- [Requirement] Read the lines of the data below and retrieve those with "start".

- [Data excerpt]

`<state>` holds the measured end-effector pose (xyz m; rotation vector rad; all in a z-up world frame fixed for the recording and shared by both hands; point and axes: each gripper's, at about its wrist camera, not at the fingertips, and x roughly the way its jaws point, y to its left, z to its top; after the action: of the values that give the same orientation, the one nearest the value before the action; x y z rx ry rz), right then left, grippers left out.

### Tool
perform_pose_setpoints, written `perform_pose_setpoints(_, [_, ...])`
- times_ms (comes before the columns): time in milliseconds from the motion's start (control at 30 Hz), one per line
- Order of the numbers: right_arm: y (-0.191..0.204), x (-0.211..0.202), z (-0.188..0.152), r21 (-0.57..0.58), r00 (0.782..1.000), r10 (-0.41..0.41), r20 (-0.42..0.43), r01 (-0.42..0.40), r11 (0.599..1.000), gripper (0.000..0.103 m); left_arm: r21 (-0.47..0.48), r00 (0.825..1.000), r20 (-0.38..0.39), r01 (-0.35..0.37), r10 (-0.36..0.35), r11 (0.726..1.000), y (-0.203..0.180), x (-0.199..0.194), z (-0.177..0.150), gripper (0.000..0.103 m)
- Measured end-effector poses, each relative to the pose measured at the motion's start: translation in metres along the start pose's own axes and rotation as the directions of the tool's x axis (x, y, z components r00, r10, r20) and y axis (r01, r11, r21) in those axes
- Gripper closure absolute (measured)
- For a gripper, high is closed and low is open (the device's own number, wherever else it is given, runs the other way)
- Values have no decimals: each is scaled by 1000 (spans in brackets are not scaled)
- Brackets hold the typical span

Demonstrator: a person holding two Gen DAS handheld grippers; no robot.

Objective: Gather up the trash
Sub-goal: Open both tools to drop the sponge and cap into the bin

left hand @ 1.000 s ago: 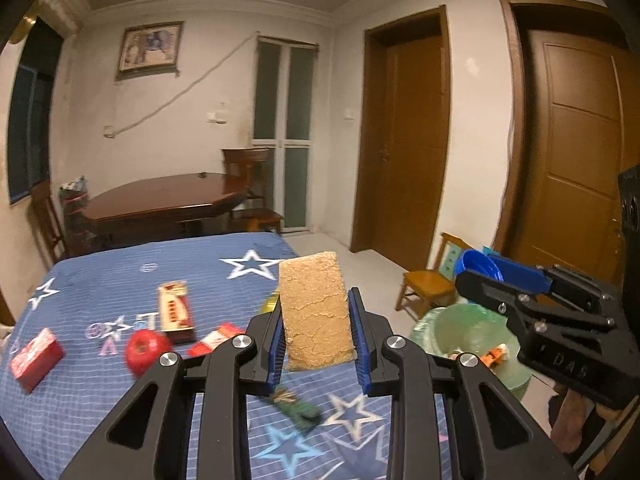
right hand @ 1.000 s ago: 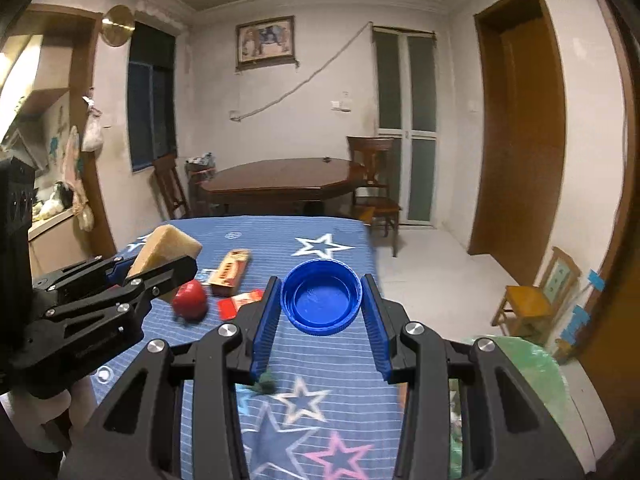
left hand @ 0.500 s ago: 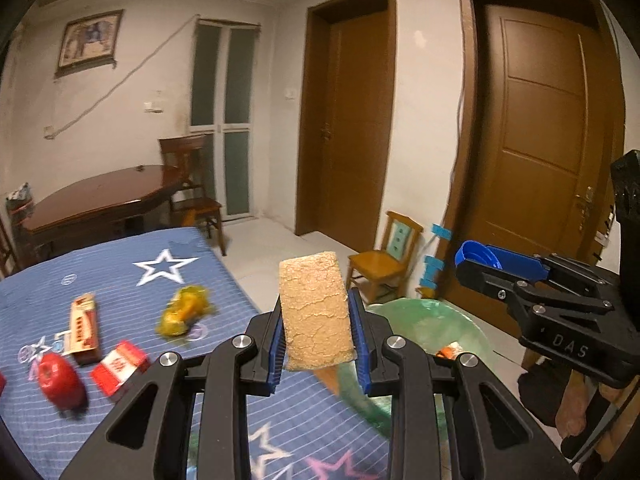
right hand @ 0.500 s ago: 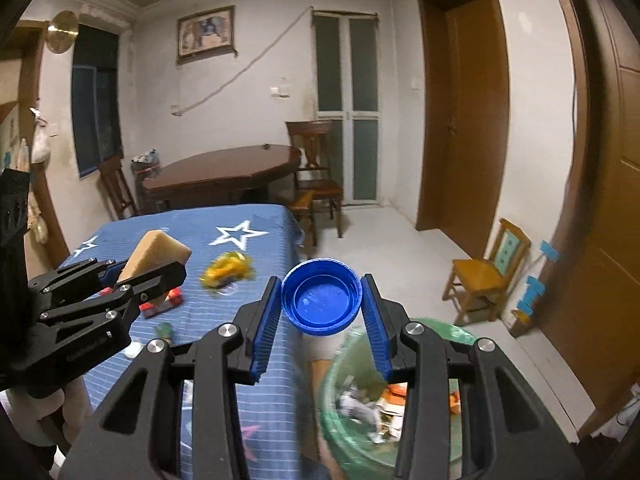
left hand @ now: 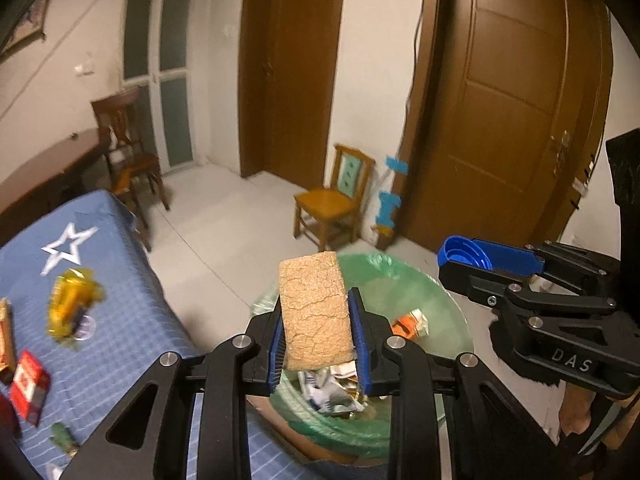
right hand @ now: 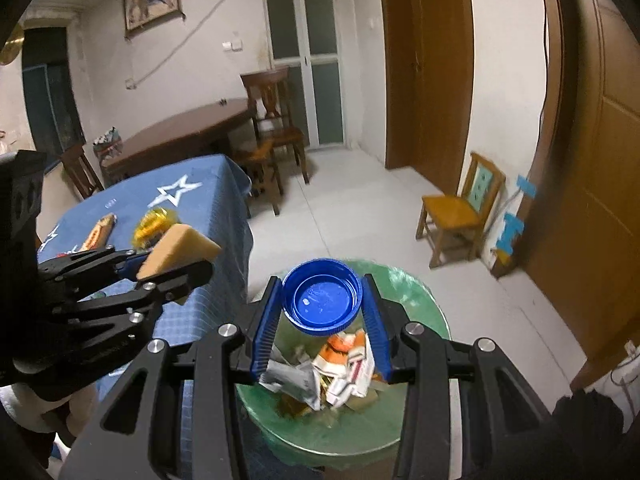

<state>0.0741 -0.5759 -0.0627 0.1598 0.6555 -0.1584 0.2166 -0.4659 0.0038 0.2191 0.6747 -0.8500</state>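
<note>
My left gripper [left hand: 318, 334] is shut on a tan, cracked sponge-like slab [left hand: 314, 310] and hangs over the near edge of a bin lined with a green bag [left hand: 436, 296], which holds crumpled wrappers. My right gripper [right hand: 322, 318] is shut on a round blue lid [right hand: 322, 298] and hovers above the same bin [right hand: 416, 300]. In the left wrist view the right gripper [left hand: 472, 258] with the lid shows at the right. In the right wrist view the left gripper [right hand: 172, 262] with the slab [right hand: 180, 246] shows at the left.
A table with a blue star cloth [left hand: 132, 320] stands left of the bin, with a yellow wrapper [left hand: 70, 306], red packets [left hand: 28, 382] and other bits on it. A small wooden chair [left hand: 334, 206] stands by the wall, near brown doors. A dark dining table [right hand: 180, 136] with chairs is farther back.
Both grippers have swung from over the blue table to the right and downward, ending above the green-lined bin. Each keeps its hold, the left on the slab, the right on the lid.
</note>
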Motion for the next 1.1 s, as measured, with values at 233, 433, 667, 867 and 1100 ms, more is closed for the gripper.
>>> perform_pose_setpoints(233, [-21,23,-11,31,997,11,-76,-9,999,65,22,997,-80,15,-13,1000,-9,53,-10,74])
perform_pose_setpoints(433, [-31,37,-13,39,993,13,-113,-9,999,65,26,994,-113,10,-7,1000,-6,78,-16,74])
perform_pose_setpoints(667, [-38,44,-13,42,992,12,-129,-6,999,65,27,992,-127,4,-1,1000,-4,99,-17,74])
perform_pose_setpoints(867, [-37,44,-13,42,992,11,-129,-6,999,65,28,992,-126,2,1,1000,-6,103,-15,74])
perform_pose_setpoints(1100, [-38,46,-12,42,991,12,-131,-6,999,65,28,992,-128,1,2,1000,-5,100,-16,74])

- [The completed task]
- times_ms (comes before the columns): time in milliseconds from the motion's start (control at 30 Hz), one per line
- Measured end-effector poses, each relative to the pose measured at the motion's start: translation in metres along the start pose's own axes and rotation as the directions of the tool's x axis (x, y, z components r00, r10, r20) and y axis (r01, r11, r21) in those axes

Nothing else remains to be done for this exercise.